As public coverage and subsidized insurance expand, demand for care rises. Provider networks — already strained by workforce shortages — feel the pressure. For people with private insurance, that can mean longer waits for appointments, narrower networks, and higher premiums, deductibles, and co-pays, even if they never enroll in public coverage themselves.
Premium growth affects who stays insured and who doesn’t. A Kaiser Family Foundation survey found rising costs prompt many people to consider dropping coverage or switching plans. Roughly one in four respondents said they would be very likely to go without insurance. Long-term health policy research by the National Institutes of Health shows a similar pattern—linking even modest premium increases to measurable growth in the uninsured population.
Locked-in costs, limited flexibility
Governor Polis has warned that budget conditions are tightening and has proposed reductions or slower growth in some areas of state government.
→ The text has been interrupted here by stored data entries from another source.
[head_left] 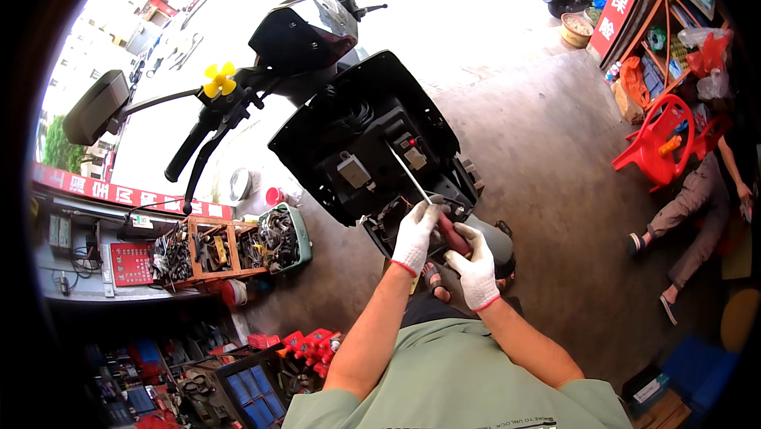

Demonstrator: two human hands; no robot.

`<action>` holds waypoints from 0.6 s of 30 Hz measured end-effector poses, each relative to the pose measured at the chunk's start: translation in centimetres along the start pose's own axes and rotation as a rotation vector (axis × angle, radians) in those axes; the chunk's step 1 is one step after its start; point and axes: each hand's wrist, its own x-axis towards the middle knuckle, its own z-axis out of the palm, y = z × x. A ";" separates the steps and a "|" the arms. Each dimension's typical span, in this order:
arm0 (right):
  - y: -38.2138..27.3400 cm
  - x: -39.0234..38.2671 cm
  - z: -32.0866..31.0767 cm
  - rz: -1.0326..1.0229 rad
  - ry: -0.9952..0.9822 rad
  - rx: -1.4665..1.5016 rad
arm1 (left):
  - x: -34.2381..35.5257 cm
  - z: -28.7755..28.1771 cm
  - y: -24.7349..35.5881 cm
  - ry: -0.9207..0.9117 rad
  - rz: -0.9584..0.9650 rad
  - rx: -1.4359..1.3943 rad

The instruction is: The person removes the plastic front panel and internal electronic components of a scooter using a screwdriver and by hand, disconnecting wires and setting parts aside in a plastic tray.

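I wear white knit gloves with red cuffs on both hands. My left hand (418, 232) is closed around the lower shaft of a long screwdriver (410, 174). My right hand (476, 265) grips its dark red handle (452, 235), fingers curled at the handle's end. The shaft points up and to the left, over the opened front of a scooter (365, 124). Inside the black body panel sit a silver box (353, 171) and a small grey unit (408, 152) with a red spot. The screwdriver's tip appears near that unit; whether it touches cannot be made out. Loose wires (396, 211) show beside my left hand.
The handlebar (190, 148) and mirror (99, 108) reach out at the left. Parts fill a wooden crate (212, 247) and a green bin (300, 231). At the right stand a red plastic chair (662, 140) and a seated person's legs (694, 215).
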 end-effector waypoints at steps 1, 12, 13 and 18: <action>-0.2 0.1 -0.2 0.049 -0.029 0.096 | 0.0 0.0 -0.1 0.004 0.006 0.055; 0.7 0.3 0.2 0.133 0.018 0.294 | 0.2 -0.4 0.0 -0.006 0.009 0.012; -0.7 0.0 0.0 0.327 0.014 0.572 | 0.3 -0.7 -0.4 -0.008 0.019 -0.031; -1.5 0.1 -0.5 0.442 -0.062 0.522 | -0.1 -0.5 0.4 -0.017 -0.013 -0.141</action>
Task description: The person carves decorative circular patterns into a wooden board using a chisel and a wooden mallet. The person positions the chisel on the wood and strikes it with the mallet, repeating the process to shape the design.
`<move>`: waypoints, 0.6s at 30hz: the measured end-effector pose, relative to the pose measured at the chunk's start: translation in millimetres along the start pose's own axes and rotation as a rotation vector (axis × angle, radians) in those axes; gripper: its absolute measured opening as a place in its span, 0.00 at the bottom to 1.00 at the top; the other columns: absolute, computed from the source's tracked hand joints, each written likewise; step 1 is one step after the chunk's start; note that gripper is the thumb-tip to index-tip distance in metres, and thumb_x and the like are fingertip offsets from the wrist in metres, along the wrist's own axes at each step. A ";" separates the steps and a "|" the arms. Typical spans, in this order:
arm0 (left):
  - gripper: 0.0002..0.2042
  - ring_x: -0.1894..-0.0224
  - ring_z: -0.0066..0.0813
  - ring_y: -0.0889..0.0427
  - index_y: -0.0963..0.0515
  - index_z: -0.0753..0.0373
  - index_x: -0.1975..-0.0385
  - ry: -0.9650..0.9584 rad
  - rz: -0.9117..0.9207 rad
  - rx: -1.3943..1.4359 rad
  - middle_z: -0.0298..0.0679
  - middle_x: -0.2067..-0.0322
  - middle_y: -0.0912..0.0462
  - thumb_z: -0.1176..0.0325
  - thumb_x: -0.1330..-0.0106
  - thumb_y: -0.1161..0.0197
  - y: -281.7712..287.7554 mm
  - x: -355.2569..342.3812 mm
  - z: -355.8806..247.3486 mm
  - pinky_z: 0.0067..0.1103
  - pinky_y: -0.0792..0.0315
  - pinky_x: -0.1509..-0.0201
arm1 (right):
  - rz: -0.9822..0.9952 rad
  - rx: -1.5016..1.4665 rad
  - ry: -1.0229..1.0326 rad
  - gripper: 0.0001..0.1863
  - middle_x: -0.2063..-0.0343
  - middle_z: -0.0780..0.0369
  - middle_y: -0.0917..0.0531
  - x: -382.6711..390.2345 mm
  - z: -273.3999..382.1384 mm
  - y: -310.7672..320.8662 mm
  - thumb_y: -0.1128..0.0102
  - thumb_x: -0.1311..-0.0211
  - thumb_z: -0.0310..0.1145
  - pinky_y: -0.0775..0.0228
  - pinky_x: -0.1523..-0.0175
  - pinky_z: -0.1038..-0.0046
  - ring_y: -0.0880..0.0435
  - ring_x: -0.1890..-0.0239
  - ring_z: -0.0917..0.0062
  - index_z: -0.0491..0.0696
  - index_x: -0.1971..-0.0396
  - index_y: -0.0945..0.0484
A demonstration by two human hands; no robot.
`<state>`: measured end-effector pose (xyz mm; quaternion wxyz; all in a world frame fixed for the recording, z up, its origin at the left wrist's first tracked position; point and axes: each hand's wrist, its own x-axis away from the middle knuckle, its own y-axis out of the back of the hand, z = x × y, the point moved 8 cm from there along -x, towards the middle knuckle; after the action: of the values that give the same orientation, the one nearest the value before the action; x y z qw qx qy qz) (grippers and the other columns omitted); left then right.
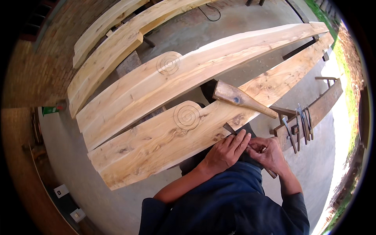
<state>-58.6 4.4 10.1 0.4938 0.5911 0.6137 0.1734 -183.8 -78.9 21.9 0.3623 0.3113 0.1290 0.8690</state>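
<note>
A chisel [229, 128] with a flared dark metal blade is in both my hands, close to the near edge of a pale wooden plank [156, 145]. My left hand [225, 152] has its fingers pressed together along the blade side. Further down the shaft, my right hand [268, 153] grips the chisel, and its butt end shows below that hand. Part of the shaft is hidden by my fingers. A spiral [187, 115] is marked near the plank's rounded far edge. Across the same plank lies a wooden mallet [243, 100], its thick head pointing away from me.
Beyond lies a second long plank [219, 51] with a similar spiral [168, 64]. More shaped timbers [105, 51] stand at the far left. To my right, a low narrow bench [327, 100] carries several chisels [301, 125]. A brick wall [43, 70] bounds the left side.
</note>
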 end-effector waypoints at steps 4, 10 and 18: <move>0.19 0.58 0.38 0.14 0.17 0.69 0.46 0.104 0.020 -0.089 0.45 0.51 0.14 0.75 0.38 0.34 30.7 27.7 26.6 0.29 0.18 0.59 | 0.273 -0.087 0.039 0.11 0.80 0.60 0.17 -28.1 31.6 -36.3 0.27 0.34 0.30 0.24 0.67 0.74 0.22 0.78 0.83 0.38 0.59 0.12; 0.13 0.68 0.35 0.15 0.17 0.66 0.55 0.474 -0.372 -0.173 0.38 0.69 0.12 0.80 0.39 0.29 114.2 68.8 120.5 0.26 0.21 0.63 | -0.460 0.016 0.484 0.09 0.68 0.57 0.10 -81.9 58.2 -6.7 0.29 0.31 0.30 0.19 0.59 0.70 0.10 0.67 0.69 0.42 0.56 0.12; 0.11 0.63 0.22 0.12 0.33 0.69 0.55 0.827 -0.762 0.604 0.47 0.66 0.10 0.78 0.24 0.35 98.8 94.3 197.8 0.19 0.18 0.55 | -0.590 0.515 0.689 0.36 0.38 0.54 0.18 -139.0 53.3 -42.1 0.22 0.43 0.37 0.26 0.34 0.59 0.19 0.37 0.57 0.47 0.34 0.23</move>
<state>174.1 39.4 -38.5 0.0547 0.3286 0.9427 0.0189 -51.3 -148.0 -18.0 0.4402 0.0367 0.5324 0.7220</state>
Health care programs created or expanded through legislation tend to be treated differently.
Over several of the last legislative sessions, Colorado expanded Medicaid eligibility and benefits. Lawmakers also lengthened postpartum and continuous coverage periods and added more behavioral and mental health services. Provider reimbursement rates were increased. New administrative layers followed. Together, those changes created ongoing obligations that must be funded year after year.
That reality leaves lawmakers with fewer levers to pull when revenues flatten.
A long-term tradeoff
The Common Sense Institute report doesn’t argue that health care spending is unnecessary. However, it shows how central it has become to Colorado’s budget.
Nearly half of state appropriations now flow to health care, and in recent years it has grown faster than any other major area of the budget.